- _What is expected_
List each line of the data that holds the string "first".

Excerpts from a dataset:
════════
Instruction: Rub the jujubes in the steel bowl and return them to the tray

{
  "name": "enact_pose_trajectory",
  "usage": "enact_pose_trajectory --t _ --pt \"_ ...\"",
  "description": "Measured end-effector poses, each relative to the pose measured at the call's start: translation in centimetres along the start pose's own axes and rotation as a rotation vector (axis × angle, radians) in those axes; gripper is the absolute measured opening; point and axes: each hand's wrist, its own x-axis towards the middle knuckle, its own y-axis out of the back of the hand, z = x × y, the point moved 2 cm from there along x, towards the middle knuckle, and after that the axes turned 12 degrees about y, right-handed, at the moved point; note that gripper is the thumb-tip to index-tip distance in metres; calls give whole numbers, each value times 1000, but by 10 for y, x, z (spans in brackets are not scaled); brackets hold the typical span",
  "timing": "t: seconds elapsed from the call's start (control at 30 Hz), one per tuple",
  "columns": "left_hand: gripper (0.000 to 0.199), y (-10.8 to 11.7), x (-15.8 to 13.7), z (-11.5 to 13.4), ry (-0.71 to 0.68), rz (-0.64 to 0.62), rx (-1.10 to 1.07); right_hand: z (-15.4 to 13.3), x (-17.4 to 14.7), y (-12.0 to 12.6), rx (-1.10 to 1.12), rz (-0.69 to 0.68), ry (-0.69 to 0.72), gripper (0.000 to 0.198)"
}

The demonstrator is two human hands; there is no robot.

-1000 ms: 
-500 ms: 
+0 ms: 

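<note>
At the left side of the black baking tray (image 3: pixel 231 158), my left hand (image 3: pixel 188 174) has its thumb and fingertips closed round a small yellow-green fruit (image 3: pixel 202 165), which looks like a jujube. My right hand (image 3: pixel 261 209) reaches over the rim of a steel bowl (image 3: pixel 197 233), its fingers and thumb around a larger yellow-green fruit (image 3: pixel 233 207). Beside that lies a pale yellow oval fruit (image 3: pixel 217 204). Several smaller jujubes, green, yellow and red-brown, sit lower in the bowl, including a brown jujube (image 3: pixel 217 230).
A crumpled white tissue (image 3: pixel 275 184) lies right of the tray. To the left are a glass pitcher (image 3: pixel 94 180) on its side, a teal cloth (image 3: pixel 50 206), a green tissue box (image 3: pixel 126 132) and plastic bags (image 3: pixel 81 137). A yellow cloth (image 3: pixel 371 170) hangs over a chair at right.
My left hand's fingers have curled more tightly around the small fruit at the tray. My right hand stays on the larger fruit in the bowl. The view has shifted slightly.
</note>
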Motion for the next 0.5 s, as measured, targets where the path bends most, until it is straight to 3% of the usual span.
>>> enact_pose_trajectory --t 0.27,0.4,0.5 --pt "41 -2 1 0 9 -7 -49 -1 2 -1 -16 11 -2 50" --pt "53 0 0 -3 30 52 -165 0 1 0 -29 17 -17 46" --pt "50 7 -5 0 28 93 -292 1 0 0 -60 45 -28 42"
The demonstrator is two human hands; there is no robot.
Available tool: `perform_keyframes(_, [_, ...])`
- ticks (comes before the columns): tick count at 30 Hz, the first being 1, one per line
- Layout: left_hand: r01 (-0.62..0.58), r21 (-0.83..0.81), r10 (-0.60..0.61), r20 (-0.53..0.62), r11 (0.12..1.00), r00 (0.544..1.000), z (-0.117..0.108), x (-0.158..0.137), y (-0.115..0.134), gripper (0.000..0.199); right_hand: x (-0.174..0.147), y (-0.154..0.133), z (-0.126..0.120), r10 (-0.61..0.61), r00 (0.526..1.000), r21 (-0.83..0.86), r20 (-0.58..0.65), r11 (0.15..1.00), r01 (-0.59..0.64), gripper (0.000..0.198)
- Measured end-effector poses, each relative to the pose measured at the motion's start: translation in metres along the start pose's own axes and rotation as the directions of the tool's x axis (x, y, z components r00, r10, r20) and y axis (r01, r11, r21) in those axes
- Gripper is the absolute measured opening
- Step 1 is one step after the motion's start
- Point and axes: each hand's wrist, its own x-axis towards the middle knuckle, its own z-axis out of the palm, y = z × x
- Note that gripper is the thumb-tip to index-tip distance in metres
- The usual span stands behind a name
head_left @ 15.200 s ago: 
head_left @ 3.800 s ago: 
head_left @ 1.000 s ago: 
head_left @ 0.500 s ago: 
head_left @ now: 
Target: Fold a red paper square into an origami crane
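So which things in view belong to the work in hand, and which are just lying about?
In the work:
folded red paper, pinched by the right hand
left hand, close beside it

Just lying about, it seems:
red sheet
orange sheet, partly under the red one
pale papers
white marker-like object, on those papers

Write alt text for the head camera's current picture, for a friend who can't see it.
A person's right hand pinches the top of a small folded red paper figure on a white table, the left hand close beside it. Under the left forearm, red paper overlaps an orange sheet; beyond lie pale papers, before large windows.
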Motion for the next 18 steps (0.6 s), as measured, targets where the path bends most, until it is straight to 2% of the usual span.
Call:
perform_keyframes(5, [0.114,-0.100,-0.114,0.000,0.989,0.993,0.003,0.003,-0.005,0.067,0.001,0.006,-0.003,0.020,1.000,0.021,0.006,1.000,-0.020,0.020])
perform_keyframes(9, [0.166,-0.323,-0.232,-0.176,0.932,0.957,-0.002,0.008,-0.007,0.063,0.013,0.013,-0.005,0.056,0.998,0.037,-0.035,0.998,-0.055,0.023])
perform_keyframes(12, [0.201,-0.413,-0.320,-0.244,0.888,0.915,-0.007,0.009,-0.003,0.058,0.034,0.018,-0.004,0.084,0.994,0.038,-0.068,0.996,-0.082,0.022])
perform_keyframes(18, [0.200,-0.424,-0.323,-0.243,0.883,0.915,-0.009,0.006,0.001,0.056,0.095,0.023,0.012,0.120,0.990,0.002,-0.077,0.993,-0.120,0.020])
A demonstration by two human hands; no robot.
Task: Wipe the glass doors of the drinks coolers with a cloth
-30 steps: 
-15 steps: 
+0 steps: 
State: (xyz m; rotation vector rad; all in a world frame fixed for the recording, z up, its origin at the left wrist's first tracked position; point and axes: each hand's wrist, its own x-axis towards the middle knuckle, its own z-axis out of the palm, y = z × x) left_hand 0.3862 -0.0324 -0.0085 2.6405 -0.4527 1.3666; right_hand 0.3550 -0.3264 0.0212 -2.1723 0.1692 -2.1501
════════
- _Answer area_
- ticks (comes before the columns): tick count at 30 Hz, the first being 1, one per line
State: (xyz m; rotation vector rad; all in a world frame fixed for the recording, z up, its origin at the left wrist's first tracked position; point and axes: each hand's wrist, its own x-axis towards the middle knuckle, its own z-axis out of the palm, y = z × x) left_hand 0.3862 -0.0324 -0.0085 2.6405 -0.4527 1.3666; right_hand 0.3550 -0.3264 0.0212 -2.1723 0.1692 -2.1501

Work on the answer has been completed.